● TASK DETAILS: In the material below, count the lines with the word "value" and state that number only.

● DATA SHOWN:
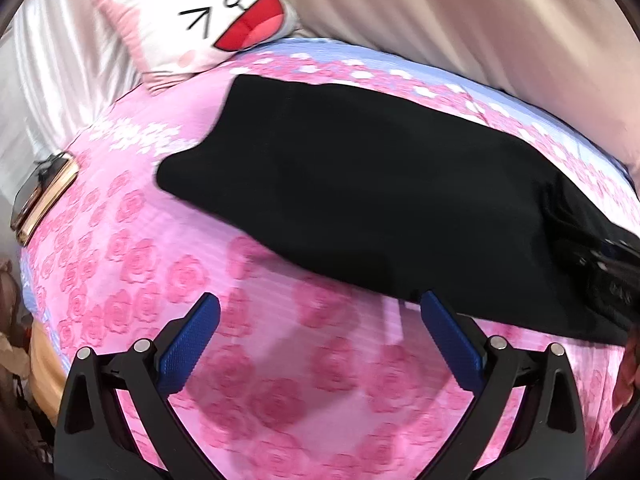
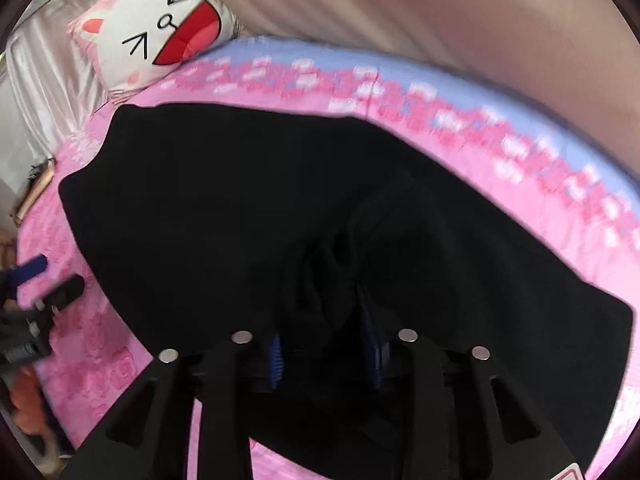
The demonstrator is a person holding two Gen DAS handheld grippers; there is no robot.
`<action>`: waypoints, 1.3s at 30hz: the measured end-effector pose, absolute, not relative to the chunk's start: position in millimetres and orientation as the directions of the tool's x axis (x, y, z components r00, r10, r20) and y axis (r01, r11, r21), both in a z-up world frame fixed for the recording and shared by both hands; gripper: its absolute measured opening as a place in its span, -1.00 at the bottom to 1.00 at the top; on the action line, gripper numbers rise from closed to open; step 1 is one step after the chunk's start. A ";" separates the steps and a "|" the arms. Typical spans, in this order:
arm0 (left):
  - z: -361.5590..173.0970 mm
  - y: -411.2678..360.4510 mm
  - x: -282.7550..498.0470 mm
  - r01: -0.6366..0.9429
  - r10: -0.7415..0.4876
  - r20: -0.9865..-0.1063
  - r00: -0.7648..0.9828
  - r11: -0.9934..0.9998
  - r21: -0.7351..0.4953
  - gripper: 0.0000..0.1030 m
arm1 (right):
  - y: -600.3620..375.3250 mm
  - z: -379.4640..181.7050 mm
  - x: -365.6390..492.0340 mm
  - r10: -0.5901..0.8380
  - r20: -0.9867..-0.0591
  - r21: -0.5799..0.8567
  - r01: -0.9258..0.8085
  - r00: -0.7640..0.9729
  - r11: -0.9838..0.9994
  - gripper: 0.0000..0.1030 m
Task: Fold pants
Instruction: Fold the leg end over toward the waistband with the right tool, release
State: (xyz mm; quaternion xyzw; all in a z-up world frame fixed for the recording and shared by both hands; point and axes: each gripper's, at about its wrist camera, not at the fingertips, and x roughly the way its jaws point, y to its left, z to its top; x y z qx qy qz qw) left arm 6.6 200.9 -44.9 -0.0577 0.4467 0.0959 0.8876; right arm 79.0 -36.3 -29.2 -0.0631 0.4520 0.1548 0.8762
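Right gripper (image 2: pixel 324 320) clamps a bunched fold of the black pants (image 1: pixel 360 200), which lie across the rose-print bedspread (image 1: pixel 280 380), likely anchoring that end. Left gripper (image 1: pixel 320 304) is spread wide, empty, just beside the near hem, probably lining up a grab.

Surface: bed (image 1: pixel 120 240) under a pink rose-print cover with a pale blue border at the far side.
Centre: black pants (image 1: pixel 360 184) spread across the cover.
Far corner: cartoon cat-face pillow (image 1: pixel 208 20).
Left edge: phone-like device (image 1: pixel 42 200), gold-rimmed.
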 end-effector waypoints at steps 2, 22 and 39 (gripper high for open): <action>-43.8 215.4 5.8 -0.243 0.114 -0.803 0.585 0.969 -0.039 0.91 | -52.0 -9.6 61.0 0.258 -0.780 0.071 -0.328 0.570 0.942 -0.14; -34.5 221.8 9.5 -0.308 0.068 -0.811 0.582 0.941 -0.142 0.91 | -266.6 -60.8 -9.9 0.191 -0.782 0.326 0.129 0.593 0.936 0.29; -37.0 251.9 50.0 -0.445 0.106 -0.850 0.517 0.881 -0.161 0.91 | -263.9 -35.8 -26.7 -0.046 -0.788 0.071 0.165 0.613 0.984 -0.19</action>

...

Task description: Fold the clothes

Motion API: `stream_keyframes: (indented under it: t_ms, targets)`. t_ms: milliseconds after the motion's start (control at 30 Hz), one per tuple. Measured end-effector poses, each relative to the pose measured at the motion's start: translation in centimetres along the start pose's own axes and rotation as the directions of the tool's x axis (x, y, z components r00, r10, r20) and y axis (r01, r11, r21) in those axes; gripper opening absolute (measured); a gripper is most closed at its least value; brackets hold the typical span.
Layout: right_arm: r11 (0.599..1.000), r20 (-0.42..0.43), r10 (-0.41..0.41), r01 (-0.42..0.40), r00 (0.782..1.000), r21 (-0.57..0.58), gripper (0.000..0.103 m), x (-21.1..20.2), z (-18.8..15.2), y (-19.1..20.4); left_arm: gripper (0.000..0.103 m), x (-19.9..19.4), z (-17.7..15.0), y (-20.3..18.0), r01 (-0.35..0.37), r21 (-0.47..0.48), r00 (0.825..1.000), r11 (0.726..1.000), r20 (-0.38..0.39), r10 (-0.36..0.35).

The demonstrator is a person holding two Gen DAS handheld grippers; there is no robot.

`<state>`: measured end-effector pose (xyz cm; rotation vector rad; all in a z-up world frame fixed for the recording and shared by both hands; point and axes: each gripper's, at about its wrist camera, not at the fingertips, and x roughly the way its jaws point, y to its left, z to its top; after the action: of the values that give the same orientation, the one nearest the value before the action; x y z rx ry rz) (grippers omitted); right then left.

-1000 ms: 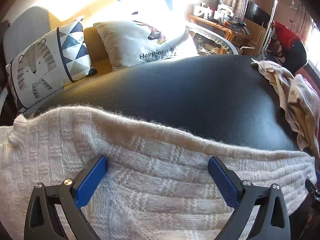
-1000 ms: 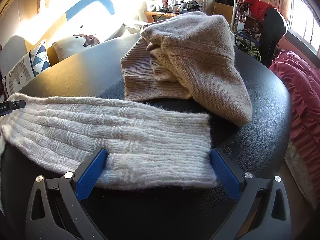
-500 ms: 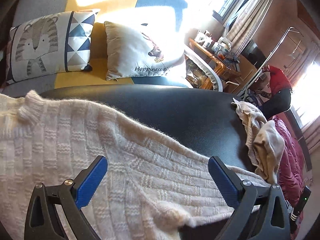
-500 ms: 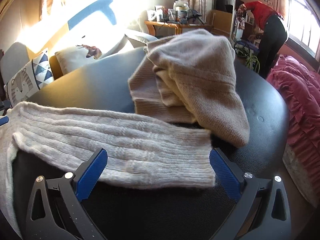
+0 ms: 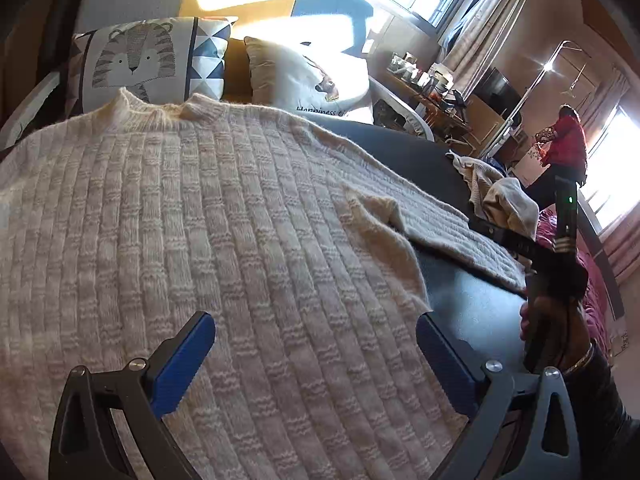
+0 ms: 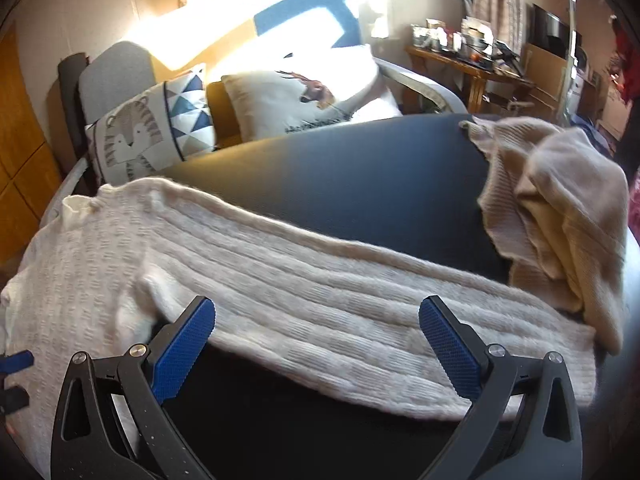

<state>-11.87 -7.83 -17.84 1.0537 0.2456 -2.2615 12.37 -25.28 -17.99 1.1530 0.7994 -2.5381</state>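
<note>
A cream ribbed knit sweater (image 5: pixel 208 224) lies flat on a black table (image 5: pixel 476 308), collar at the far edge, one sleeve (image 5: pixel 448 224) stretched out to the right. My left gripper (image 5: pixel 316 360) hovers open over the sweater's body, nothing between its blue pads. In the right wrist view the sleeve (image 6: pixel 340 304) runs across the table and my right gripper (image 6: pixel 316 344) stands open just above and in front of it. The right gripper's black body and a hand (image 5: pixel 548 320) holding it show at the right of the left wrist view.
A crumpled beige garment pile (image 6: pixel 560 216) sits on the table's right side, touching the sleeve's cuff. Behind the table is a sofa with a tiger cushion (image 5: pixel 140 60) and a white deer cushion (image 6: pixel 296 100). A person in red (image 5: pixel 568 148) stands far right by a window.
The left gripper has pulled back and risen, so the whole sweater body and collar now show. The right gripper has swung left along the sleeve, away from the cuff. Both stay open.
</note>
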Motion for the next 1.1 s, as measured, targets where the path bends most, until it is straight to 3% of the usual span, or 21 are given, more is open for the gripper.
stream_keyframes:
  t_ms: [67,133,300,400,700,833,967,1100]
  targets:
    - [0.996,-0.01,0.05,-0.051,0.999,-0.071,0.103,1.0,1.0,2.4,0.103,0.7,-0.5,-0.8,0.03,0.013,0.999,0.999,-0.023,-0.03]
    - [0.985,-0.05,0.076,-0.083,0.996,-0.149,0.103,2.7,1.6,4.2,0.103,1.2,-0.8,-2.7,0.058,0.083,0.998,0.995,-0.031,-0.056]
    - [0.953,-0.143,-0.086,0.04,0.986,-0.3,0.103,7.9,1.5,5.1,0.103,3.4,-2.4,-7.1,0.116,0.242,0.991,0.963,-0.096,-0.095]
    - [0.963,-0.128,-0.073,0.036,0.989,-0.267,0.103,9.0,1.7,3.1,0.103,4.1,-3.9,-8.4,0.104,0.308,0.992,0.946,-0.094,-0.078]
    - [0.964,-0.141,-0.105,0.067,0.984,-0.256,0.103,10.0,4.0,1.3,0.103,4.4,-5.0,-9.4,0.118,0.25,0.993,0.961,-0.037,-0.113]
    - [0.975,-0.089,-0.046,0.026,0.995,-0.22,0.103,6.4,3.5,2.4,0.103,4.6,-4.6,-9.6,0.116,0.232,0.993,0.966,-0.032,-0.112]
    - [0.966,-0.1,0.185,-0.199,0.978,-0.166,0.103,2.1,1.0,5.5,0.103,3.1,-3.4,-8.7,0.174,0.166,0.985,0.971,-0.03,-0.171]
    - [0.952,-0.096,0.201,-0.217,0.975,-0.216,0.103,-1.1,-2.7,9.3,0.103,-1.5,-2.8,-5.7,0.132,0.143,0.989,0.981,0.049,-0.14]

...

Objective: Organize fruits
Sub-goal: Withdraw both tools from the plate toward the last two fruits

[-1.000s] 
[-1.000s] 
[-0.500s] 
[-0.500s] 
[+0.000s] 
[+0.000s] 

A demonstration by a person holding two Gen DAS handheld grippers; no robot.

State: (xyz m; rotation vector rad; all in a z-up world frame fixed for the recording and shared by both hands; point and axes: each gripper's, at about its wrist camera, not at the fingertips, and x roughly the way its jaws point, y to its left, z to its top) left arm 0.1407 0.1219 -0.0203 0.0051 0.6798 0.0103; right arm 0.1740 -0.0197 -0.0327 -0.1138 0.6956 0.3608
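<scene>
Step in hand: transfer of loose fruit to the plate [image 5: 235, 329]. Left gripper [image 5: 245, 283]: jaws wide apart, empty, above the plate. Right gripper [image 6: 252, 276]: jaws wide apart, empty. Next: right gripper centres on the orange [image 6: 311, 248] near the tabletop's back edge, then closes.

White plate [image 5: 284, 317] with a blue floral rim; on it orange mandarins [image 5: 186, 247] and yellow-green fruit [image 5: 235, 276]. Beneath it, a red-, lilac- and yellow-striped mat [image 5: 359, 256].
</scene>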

● SOLUTION TO THIS EXERCISE: 2